*About this task*
An exact copy of the data is needed, one that excludes all pictures.
Data shown: Begin
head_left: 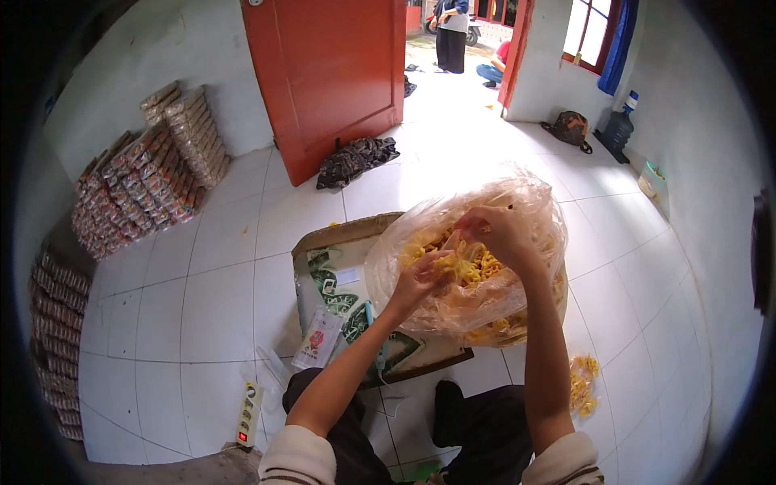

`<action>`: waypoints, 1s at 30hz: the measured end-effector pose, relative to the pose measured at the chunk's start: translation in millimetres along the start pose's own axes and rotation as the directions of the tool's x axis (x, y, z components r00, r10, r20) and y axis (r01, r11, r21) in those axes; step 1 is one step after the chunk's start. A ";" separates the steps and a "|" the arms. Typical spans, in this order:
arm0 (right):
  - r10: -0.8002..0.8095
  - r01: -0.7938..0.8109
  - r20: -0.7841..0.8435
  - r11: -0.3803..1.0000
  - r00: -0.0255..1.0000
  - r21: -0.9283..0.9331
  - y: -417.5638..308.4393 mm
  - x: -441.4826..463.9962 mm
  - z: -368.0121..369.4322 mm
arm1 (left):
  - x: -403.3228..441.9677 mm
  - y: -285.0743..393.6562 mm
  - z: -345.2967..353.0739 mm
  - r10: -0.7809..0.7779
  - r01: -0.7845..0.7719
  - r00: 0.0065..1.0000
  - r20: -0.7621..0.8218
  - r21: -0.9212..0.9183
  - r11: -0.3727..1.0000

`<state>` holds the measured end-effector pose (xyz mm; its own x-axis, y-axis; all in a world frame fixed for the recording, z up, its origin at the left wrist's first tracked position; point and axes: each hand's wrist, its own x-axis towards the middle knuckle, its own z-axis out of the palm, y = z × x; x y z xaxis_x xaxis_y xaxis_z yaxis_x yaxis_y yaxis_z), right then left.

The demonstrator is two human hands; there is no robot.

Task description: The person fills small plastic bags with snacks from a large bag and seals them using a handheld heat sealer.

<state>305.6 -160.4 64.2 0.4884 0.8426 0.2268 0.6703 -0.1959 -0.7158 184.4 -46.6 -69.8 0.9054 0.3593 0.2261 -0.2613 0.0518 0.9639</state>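
A large clear plastic bag (517, 210) full of yellow curly snack pieces (485, 267) stands open in front of me, partly on a low board with green print (343, 301). Over the bag's mouth, my left hand (422, 279) is closed around a small clear bag (458, 257) with yellow pieces in it. My right hand (489, 228) pinches the upper edge of that small bag. On the board's left part lie a printed plastic packet (321, 335) and a light blue stick-like tool (369, 314).
Stacks of packed goods (149, 174) line the left wall. A power strip (249, 414) is at lower left, a filled small bag (584, 385) at lower right. Beyond the red door (323, 73) are two people. A dark cloth (356, 162) lies by the door.
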 end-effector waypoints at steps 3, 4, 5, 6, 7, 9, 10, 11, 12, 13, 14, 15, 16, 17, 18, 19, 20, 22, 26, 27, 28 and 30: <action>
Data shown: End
*Reply*
head_left: 

`<action>`: waypoints, 1s at 30hz: the measured end-effector pose, relative to the pose measured at the chunk's start: translation in millimetres along the start pose's own axes and rotation as the directions of the tool's x axis (x, y, z components r00, r10, r20) and y axis (r01, r11, r21) in those axes; step 1 is one step after the chunk's start. A ";" separates the steps and a "|" the arms. Typical spans, in this order:
arm0 (right):
  - r10: -0.8002..0.8095
  - r01: -0.7938..0.8109
  - r20: -0.7841..0.8435
  - r11: -0.3803..1.0000
  - r00: -0.0255..1.0000
  - r21: -0.9283..0.9331
  - y: -417.5638..308.4393 mm
  - x: -441.4826..463.9962 mm
  - z: -368.0121..369.4322 mm
arm1 (left):
  - x: -403.3228..441.9677 mm
  - y: -285.0743..393.6562 mm
  - z: -345.2967..353.0739 mm
  - r10: -0.7809..0.7779
  - r01: -0.7845..0.7719
  - r00: 0.0065..1.0000
  - r20: -0.7621..0.8218
  - r21: -0.9212..0.9183
  - r11: -0.3727..1.0000

`<state>` holds the measured end-effector pose (xyz mm; its own x-axis, y-axis; all in a world frame fixed for the recording, z up, its origin at the left wrist's first tracked position; point and axes: each hand's wrist, its own x-axis towards the middle knuckle, its own z-axis out of the palm, y = z × x; x y z xaxis_x xaxis_y xaxis_z yaxis_x yaxis_y yaxis_z), right then left.

The demonstrator is two human hands; there is no robot.

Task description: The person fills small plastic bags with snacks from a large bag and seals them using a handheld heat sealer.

<state>305.6 -160.4 64.2 0.4884 0.8426 0.2268 0.6703 -0.1959 -0.7158 184.4 -46.6 -69.8 0.9054 0.3593 0.2261 -0.2613 0.0518 0.9639</state>
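A large clear plastic bag (517, 210) full of yellow curly snack pieces (485, 267) stands open in front of me, partly on a low board with green print (343, 301). Over the bag's mouth, my left hand (422, 279) is closed around a small clear bag (458, 257) with yellow pieces in it. My right hand (489, 228) pinches the upper edge of that small bag. On the board's left part lie a printed plastic packet (321, 335) and a light blue stick-like tool (369, 314).
Stacks of packed goods (149, 174) line the left wall. A power strip (249, 414) is at lower left, a filled small bag (584, 385) at lower right. Beyond the red door (323, 73) are two people. A dark cloth (356, 162) lies by the door.
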 end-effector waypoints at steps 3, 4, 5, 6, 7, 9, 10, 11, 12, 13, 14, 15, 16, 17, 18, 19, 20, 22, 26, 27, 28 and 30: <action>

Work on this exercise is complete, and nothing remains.